Wings In Nature has been actively monitoring the hawk migration this season. Flathead Audubon is coordinating the Jewel Basin Hawk Watch and WIN is helping co-sponsor this year’s project along with Flathead National Forest, and Montana Fish, Wildlife and Parks. Unique about the Jewel Basin site is that is it located on top of a 7000 ft. ridge, resulting in very close views of passing raptors using the updraft to propel them almost effortlessly down the flyway.

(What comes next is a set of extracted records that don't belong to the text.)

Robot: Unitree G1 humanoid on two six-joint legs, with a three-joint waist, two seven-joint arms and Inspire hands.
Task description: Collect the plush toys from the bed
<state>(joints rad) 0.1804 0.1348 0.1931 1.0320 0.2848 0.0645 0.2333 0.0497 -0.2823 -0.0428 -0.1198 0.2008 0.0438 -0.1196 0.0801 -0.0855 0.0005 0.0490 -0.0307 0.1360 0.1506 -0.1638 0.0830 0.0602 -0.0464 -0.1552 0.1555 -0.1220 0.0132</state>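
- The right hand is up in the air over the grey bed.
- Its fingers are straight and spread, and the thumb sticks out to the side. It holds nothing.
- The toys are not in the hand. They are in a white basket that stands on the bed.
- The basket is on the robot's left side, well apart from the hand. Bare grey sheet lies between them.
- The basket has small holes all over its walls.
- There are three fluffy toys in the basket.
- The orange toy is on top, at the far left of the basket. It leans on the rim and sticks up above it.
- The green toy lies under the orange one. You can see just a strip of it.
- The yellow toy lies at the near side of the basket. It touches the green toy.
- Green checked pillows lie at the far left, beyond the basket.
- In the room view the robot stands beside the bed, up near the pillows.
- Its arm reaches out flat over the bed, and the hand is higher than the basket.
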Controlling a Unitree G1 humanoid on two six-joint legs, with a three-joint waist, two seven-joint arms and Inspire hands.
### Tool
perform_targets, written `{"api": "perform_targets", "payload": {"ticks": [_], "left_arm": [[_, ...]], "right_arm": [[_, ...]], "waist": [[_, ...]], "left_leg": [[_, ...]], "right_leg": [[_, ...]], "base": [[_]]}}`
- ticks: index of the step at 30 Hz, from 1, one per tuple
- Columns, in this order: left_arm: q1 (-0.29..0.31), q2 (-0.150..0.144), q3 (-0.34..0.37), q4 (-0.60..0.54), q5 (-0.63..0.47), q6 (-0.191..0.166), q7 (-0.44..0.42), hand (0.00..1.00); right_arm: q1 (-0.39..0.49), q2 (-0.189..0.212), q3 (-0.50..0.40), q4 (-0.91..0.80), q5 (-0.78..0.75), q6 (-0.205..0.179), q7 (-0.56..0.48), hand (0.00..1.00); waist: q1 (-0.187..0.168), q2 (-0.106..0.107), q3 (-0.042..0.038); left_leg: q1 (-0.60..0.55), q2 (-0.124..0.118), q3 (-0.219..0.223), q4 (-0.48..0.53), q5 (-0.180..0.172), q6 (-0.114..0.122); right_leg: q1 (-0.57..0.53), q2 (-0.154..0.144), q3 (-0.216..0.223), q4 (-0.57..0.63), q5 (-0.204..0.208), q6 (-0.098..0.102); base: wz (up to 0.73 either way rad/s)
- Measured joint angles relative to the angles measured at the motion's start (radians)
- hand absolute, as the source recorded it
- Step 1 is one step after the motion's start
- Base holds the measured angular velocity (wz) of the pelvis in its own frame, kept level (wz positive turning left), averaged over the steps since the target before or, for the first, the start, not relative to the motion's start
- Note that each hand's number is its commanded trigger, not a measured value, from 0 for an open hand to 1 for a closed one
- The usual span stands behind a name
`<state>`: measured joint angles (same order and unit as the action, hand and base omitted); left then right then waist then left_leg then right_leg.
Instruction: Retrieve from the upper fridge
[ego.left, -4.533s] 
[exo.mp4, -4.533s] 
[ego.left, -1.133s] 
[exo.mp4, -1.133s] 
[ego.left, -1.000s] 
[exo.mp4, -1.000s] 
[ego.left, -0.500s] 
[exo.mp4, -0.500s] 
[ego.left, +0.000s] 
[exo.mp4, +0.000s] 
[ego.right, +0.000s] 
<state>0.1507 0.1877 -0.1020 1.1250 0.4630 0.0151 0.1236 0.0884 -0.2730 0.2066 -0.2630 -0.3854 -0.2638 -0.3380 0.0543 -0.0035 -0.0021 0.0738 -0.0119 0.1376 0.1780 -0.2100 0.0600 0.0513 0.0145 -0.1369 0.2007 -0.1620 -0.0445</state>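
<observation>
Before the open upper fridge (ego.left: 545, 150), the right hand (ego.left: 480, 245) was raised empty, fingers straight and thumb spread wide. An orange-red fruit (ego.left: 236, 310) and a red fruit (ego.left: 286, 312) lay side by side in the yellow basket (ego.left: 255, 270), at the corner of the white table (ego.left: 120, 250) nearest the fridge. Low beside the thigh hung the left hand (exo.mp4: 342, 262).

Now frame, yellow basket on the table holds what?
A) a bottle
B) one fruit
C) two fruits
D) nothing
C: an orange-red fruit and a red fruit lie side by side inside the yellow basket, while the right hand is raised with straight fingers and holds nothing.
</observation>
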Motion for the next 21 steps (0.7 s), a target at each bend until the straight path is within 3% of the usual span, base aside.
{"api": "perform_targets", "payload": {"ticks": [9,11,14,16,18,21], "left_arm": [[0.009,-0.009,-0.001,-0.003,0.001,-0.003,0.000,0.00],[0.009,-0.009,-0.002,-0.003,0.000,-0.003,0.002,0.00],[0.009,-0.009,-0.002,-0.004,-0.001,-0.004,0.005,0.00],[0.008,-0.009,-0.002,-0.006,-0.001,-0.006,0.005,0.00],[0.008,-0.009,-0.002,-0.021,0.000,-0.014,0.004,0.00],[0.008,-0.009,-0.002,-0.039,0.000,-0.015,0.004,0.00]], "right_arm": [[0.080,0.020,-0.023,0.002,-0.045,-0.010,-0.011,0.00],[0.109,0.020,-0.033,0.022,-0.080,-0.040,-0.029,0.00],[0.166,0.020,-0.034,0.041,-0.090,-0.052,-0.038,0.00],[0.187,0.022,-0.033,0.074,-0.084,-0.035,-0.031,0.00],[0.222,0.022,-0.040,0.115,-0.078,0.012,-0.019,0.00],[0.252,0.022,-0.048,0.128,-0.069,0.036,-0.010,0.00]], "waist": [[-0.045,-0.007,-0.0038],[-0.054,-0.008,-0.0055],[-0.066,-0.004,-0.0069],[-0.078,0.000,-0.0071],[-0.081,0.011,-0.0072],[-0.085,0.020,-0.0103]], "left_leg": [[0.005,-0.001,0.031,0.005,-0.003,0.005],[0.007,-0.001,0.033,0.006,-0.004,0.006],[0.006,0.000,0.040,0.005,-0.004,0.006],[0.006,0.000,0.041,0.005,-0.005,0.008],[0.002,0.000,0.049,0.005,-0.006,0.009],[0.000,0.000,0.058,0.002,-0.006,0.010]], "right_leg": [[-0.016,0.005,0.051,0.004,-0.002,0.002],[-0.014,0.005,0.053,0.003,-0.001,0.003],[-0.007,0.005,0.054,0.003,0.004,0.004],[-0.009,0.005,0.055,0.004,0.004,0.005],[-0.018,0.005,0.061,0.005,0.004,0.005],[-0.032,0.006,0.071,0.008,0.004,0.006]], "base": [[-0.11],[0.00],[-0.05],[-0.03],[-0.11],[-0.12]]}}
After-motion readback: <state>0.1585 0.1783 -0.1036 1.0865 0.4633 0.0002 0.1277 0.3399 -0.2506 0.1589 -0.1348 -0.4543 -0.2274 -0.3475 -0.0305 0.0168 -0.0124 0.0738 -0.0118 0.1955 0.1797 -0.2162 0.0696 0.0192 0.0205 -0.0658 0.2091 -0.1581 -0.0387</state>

Starting this year, the Jewel Basin team, led by WIN Chairman Dan Casey, is embracing 21st Century technologies for its surveys. We are using a cloud-based service and app provided by Dunkadoo to directly record and submit observations online. Not only is it easier than pencil and paper, and less time consuming at the end of the day, those who are not on site can follow the survey online as the birds are being submitted in real time.
Immature Northern Harrier
The online submissions are funneled to the Hawk Watch Association of North America, so the data from all 191 hawk watch reporting sites in North America can be combined and scientifically analyzed. This data is openly shared via HawkCount and Birdhawk. HMANA’s Raptor Population Index is prepared and presented through collaboration with Hawk Mountain, HawkWatch International, and Bird Studies Canada.
Although smoke from regional fires was excessive early in the season, the cloudless-skies and consistent SW winds led to the strongest start of the migration in this site’s ten-year history. During the first few weeks, 1000 raptors of 14 species made close passes on their journey south. Of particular note, the numbers of Northern Harriers was nearly double from an average year.
A foot of snow in mid-September coupled with a ten days of NE winds significantly interrupted the flight – at least along Jewel Basin’s ridge. Many raptors, however, were seen flying around the valley; so presumably, the birds intent on migrating were pursuing alternative tracks.
Jewel Basin’s peak migration period has just passed. The dominant concentration of accipiters will soon give way to the late-season eagle flight. On average, 500-600 Golden Eagles pass through the site each year. If the mountain snows allow access through early November, more than 3500 raptors will be recorded passing through Jewel Basin. While this is not a huge number compared to some hawk watch sites, the thrill of seeing a string of majestic eagles 10-30 meters away is a truly memorable experience.